- Exercise directions
Return the tail of the records exactly, starting from the line containing "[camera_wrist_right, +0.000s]" and ending with the final line.

** Opening Given information block **

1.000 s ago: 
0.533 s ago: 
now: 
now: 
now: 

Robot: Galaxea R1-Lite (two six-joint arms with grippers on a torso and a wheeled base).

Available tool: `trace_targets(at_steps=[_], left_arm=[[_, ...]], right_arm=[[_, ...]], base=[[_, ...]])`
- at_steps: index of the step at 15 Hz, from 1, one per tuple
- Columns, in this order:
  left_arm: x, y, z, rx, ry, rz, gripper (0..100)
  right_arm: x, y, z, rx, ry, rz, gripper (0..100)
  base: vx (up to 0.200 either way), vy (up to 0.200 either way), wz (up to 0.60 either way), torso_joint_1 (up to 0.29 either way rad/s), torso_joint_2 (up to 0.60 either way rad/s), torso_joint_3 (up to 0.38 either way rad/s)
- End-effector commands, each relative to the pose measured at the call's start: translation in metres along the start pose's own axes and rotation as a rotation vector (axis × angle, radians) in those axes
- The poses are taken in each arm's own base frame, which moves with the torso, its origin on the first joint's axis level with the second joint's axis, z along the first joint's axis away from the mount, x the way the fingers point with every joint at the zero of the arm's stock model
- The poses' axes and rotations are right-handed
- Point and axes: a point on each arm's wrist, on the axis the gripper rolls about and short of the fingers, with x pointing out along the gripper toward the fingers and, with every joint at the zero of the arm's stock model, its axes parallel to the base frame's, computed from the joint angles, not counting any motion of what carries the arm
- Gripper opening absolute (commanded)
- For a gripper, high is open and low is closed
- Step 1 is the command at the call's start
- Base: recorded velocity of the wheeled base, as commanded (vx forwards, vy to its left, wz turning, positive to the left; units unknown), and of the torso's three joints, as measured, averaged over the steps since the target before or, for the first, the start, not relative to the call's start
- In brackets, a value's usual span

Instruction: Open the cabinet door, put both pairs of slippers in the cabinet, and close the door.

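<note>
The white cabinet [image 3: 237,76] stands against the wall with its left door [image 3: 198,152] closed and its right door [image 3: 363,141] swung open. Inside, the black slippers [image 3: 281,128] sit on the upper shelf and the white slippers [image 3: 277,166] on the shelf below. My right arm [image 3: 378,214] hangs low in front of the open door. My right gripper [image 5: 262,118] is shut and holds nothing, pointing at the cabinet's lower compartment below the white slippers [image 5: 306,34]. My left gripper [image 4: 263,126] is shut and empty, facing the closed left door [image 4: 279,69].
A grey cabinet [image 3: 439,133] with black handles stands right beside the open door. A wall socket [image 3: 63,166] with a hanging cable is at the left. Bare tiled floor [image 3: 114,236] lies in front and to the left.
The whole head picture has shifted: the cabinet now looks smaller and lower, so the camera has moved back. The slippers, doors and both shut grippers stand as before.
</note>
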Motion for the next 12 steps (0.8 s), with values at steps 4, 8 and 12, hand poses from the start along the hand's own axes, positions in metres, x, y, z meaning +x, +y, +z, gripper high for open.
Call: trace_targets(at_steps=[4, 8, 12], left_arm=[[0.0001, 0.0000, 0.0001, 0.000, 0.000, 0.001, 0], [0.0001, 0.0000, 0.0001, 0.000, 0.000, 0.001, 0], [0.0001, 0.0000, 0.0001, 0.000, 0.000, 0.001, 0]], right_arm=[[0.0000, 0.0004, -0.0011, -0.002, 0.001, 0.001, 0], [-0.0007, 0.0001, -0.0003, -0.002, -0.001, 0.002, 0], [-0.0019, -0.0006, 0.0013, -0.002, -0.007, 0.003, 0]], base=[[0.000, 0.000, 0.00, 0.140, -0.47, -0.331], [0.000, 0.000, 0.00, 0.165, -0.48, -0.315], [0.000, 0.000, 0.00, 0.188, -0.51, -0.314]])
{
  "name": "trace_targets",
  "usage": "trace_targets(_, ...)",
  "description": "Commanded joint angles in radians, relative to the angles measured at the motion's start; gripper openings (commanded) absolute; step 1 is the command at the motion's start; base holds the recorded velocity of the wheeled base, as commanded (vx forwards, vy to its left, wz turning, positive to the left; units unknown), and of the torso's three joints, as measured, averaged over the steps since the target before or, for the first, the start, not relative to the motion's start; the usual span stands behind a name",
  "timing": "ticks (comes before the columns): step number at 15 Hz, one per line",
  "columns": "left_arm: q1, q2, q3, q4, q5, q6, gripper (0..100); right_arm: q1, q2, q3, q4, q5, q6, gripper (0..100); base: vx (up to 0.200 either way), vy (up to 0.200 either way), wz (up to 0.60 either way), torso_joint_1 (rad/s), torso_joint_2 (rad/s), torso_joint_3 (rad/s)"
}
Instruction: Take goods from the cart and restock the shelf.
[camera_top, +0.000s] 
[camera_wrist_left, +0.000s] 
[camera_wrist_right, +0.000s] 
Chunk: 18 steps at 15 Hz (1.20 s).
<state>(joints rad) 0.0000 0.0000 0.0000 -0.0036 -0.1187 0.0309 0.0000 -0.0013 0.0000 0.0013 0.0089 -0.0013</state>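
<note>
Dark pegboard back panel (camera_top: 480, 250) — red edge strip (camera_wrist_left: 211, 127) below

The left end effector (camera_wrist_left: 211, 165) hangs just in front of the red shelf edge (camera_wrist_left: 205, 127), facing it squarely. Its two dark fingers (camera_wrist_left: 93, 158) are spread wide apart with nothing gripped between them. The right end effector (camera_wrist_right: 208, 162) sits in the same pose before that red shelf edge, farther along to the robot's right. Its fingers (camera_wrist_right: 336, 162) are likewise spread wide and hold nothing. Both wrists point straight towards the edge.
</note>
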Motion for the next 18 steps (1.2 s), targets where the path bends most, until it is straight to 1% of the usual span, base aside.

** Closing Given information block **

- Solution below
[camera_wrist_right, +0.000s] 
Chunk: 18 steps at 15 Hz (1.20 s).
<state>(joints rad) 0.0000 0.0000 0.0000 -0.0036 -0.1187 0.0309 0.0000 -0.0013 0.0000 0.0013 0.0089 -0.0013</state>
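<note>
Dark pegboard back panel (camera_top: 480, 250) — red edge strip (camera_wrist_left: 211, 127) below

The left end effector (camera_wrist_left: 211, 165) hangs just in front of the red shelf edge (camera_wrist_left: 205, 127), facing it squarely. Its two dark fingers (camera_wrist_left: 93, 158) are spread wide apart with nothing gripped between them. The right end effector (camera_wrist_right: 208, 162) sits in the same pose before that red shelf edge, farther along to the robot's right. Its fingers (camera_wrist_right: 336, 162) are likewise spread wide and hold nothing. Both wrists point straight towards the edge.
</note>
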Motion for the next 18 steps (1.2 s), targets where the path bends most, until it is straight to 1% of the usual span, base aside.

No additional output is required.